Долинин вилкой рисовал что-то на потертой клеенке стола, покусывая губы.
— Знаешь, — заговорил он, — мой разговор с тобой, Пресняков имеет прямую связь с этим делом. Наум, видишь ли, привел одноглазого парня, который никому из наших
— А фамилия, прошу заметить, у этого циклопа — Цымбал, — вставил Терентьев. — Виктор Цымбал. Какая-то заграничная фамилия.
— Совсем не в фамилии дело, — прервал его Долинин. — И, может быть, за парнем этим ничего предосудительного нет. Но надо проверить. Я тебя, Пресняков, о том и прошу: проверь.
— Правильно, — сказал Пресняков. — Будет сделано.
— Чепуха! — обозлился Солдатов. — Я достаточно проверял. Не треплите человеку нервы. Мало вам выбитого глаза?
— Нервы трепать нужды нет, — возразил Долинин. — Но проверить можно и нужно… А теперь, — заговорил он другим тоном, — послушайте, товарищи, я вам некий планчик разовью.

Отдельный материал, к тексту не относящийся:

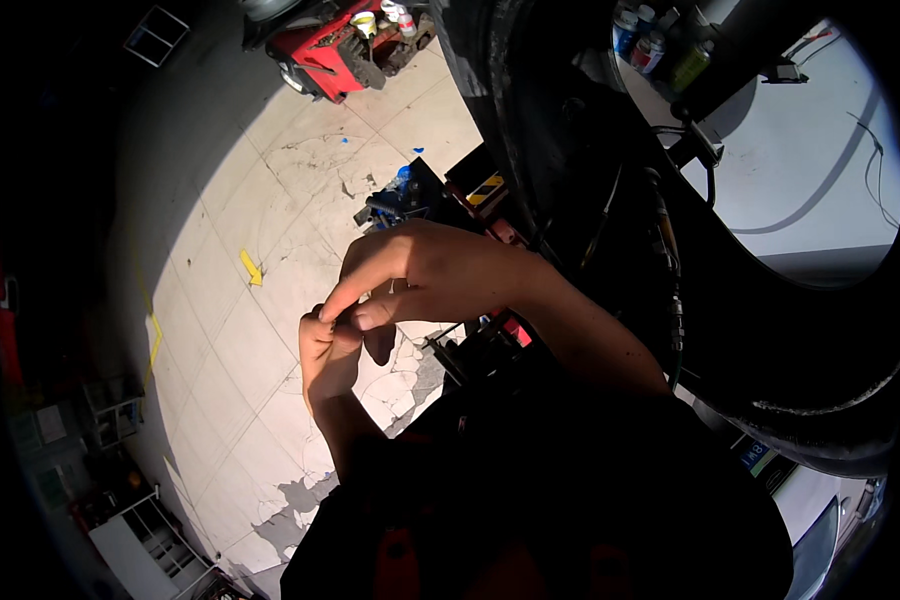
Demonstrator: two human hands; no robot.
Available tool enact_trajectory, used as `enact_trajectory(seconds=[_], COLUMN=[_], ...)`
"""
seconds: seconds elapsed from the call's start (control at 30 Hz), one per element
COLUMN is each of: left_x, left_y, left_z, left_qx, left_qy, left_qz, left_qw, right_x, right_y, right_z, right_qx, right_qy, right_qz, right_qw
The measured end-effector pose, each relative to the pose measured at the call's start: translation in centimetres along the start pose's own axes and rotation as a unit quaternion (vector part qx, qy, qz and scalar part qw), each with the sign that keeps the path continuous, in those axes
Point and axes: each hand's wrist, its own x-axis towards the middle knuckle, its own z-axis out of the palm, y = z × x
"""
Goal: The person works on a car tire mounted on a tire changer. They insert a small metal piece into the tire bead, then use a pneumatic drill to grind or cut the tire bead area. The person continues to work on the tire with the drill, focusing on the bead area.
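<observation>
Both of my hands meet in front of my body, above the tiled floor. My left hand (328, 360) is closed, with its fingers curled and pointing up. From the right, my right hand (435, 268) reaches across, its index finger and thumb bent in a pinch against the left fingertips. Whatever lies between the fingers is too small and shaded to make out. Close to my right forearm stands a large black curved part (530, 130), with a thin dark hose (676, 300) running down beside it.
Behind my hands sits a dark tray of tools (395, 208). A red cart (320, 60) with containers is at the top. Several spray cans (690, 65) stand at upper right near a white surface (820, 140). Yellow arrow (251, 268) marks the floor; a white-railed rack (160, 540) stands lower left.
</observation>
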Motion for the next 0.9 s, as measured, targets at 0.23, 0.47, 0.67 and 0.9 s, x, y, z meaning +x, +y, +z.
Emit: enact_trajectory(seconds=[0.23, 0.47, 0.67, 0.9], left_x=[-2.1, -2.3, -1.7, 0.6], left_y=[-0.2, -1.3, -0.9, 0.9], left_z=[2.0, -0.4, 0.7, 5.2], left_qx=[-0.119, -0.138, -0.168, -0.049], left_qy=[-0.013, -0.015, 0.049, 0.08], left_qz=[-0.032, -0.081, -0.12, -0.145], left_qw=[0.992, 0.987, 0.977, 0.985], right_x=[-0.1, -1.2, -2.1, -3.6], right_y=[-0.3, -1.4, -1.3, -2.1], right_z=[1.6, 0.9, 1.5, 0.9], right_qx=[-0.101, -0.107, -0.178, -0.211], right_qy=[-0.028, 0.019, 0.099, 0.142], right_qz=[0.056, 0.043, -0.011, -0.004], right_qw=[0.993, 0.993, 0.979, 0.967])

Конечно, сами мы ничего не сделаем, но если этот планчик представить в штаб армии да там его одобрят, то кто знает?.. Сегодня Лукомцев, сказать по правде, не очень-то воодушевился. Да ведь я ему ни чего толком и не рассказал, самому неясно было. А посидел вот часок-другой, кое-что и наметилось. — Долинин развернул карту. — Видите: бумажная фабрика… овраги, ольшаники… Овраги идут в обход Славска. Стремительный бросок с танками…
— И к Первому мая мы в Славске? — Солдатов усмехнулся. — Ерунда! Никто твоим Славском заниматься не будет. Мелочь!
Наум повторял слова Лукомцева. Второй раз Долинин выслушивает такую оценку своего плана, доля правды в ней, очевидно, есть: не могут же два человека в точности совершать одну и ту же ошибку. Долинин насупился. Но его неожиданно поддержал Терентьев.
— Ничего удивительного, что к Первому мая, — возразил он Солдатову. — Стоящий план. Очень даже стоящий.
Пресняков помолчал, почесал вилкой над бровью, затем тихонько тронул за рукав Солдатова, и они вдвоем подсели к приемнику. Сквозь свист и щелканье слышалась болгарская речь.
— Там есть какой-то ресторан, — обернулся к ним Терентьев, — и там сам Штраус дирижирует. «Сказки энского леса».
Ему не ответили, он обиделся, а расстроенный общим невниманием Долинин дернул его за ремень портупеи:
— Сюда гляди!
Долинин с Терентьевым над картой сидели долго, вели подсчет необходимого числа штыков — Терентьев требовал и «сабель», — спорили о том, сколько надо танков и боеприпасов для успеха задуманной операции.
В конце концов, когда Солдатов, которому его истрепанные нервы не давали и четверти часа посидеть спокойно, отошел от приемника и прилег на постель Долинина — «чтобы хоть каким-нибудь делом заняться», к столу подсел и Пресняков. План Долинина неожиданно стал принимать вполне реальные формы, и, как это было ни удивительно, освобождение Славска казалось делом одного-двух боевых дней, а может быть, и нескольких часов.
В третьем часу гости собрались уходить. Терентьев с шумом вбивал сапоги в тесные галоши и разбудил Солдатова.
— Представь себе, во сне вспомнил! — сказал тот, поднимаясь с постели. — Ты мне, Долинин, давал задание разузнать, куда подевалась агроном Рамникова из «Расцвета». По всем данным, она в последнюю минуту ушла по дороге к Ленинграду. Но дошла ли, это вопрос. Сам знаешь, что тогда творилось на дорогах.
Долинин задумался.
— Надо навести справки. Интересно, действует ли в Ленинграде адресный стол?